* ACTIVITY *
Examine each line of the data. Copy the line if it includes the word "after".

* RECORD EXCERPTS *

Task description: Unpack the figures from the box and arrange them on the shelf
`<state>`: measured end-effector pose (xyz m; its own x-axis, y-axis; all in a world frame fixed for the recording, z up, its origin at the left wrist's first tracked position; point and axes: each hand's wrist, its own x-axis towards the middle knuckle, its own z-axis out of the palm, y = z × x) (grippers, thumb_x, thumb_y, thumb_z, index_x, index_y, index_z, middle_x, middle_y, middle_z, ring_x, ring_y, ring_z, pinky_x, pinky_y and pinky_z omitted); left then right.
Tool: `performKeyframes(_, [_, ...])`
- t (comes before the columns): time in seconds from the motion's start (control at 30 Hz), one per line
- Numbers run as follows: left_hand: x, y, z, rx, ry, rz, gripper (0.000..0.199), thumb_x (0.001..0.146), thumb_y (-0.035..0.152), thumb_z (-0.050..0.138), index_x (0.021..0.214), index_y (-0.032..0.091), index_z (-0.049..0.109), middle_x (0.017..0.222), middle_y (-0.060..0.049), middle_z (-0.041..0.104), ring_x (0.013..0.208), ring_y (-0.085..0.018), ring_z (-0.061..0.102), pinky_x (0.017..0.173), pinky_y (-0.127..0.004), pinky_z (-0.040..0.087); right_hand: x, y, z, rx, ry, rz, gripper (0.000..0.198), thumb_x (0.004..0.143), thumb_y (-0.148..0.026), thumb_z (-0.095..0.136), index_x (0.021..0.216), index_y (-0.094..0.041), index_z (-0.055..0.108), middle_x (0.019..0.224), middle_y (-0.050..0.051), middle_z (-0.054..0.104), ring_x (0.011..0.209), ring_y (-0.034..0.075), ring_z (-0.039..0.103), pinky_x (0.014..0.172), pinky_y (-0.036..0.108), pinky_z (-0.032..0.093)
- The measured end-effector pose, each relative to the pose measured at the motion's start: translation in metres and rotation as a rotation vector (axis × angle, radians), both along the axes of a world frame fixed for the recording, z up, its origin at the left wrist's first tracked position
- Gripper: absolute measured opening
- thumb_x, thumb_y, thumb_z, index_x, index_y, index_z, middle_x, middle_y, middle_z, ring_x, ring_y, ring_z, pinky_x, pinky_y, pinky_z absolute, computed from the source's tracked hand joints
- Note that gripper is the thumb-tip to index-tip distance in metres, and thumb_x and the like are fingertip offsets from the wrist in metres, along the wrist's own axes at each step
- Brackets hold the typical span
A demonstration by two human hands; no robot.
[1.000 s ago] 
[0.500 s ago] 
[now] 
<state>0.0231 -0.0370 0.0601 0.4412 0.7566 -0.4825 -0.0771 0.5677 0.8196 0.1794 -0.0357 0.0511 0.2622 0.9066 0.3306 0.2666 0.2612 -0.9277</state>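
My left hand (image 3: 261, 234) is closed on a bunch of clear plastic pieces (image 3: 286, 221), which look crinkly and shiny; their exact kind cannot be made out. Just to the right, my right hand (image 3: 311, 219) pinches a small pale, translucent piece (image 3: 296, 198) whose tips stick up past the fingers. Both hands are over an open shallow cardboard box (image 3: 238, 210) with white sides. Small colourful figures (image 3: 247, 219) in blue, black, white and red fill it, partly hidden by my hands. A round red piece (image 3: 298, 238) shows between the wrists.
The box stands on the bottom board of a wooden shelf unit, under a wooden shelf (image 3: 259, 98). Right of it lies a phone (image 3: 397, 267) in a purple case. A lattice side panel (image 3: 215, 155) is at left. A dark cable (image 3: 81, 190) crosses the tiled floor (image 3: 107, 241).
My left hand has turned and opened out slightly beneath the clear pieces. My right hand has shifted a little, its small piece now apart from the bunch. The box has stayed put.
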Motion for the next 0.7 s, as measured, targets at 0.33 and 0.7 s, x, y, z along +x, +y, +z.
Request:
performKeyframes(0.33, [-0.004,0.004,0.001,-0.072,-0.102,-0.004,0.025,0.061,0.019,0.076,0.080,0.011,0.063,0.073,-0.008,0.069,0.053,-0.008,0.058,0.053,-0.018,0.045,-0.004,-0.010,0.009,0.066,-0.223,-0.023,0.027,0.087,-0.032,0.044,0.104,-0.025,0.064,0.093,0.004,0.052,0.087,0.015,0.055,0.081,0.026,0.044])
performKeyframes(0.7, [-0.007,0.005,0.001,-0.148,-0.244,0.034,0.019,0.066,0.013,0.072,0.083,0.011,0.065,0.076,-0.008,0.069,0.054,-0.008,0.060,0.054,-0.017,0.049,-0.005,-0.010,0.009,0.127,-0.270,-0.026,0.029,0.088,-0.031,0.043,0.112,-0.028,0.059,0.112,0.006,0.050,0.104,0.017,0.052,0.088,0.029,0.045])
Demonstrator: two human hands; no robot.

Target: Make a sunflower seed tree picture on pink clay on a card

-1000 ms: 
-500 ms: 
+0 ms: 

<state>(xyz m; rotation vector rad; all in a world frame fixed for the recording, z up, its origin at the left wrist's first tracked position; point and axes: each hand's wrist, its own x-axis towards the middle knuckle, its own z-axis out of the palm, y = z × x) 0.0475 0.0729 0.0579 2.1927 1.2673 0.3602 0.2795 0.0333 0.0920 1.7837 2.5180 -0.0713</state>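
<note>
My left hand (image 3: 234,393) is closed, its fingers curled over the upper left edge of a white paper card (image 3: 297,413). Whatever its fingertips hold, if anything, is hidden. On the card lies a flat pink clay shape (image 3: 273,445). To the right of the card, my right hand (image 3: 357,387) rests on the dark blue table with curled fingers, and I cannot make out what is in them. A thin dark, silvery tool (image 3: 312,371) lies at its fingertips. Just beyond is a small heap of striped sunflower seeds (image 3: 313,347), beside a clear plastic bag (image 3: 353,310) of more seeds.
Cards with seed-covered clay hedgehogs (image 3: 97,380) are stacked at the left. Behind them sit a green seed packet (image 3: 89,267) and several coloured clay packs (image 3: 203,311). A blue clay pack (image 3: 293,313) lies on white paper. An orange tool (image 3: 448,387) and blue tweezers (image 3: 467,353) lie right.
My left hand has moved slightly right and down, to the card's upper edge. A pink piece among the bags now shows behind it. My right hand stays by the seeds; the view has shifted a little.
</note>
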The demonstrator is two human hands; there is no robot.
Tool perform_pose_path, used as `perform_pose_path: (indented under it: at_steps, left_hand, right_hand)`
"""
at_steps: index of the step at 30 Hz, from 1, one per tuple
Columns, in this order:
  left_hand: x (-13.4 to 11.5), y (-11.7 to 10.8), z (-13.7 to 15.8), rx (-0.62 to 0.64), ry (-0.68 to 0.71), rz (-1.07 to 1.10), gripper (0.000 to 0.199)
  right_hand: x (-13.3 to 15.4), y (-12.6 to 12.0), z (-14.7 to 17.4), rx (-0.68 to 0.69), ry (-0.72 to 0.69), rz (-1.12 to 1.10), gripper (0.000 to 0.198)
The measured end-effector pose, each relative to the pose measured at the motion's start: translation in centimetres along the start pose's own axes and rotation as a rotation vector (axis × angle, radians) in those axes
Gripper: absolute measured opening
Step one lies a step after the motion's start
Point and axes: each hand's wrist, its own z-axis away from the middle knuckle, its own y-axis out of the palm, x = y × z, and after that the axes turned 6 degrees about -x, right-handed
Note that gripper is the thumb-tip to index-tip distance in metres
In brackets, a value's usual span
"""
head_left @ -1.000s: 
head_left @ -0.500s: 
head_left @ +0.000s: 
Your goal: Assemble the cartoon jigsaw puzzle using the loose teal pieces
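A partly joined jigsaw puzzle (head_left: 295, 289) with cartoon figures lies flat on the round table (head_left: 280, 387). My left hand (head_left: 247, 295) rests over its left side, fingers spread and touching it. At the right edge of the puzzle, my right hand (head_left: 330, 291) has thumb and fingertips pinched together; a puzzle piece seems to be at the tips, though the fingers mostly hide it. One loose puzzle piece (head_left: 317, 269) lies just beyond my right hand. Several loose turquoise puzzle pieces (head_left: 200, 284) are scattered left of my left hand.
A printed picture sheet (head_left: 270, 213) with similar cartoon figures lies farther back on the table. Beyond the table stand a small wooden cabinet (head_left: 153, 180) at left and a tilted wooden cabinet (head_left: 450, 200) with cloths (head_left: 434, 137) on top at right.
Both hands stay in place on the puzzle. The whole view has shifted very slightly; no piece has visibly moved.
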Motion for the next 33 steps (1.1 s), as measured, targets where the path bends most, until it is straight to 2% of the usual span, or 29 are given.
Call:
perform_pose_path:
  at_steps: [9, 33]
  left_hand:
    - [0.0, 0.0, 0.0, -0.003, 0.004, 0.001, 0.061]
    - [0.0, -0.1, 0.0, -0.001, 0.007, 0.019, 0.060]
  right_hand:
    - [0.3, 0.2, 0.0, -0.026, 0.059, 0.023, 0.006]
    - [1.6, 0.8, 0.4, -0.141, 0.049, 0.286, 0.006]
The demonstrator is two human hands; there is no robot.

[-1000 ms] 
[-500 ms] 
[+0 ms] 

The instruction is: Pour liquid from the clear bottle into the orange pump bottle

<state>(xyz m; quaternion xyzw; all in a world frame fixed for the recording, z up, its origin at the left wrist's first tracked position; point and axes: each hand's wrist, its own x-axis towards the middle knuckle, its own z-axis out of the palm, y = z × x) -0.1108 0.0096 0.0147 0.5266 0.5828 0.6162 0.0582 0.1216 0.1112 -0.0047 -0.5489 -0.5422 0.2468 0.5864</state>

* ANSWER SECTION *
Step one lies a step after the motion's start
Point and axes: each hand's wrist, its own z-axis away from the middle knuckle, its own y-axis out of the palm, x = y × z, and after that the axes turned 6 degrees about -x, right-handed

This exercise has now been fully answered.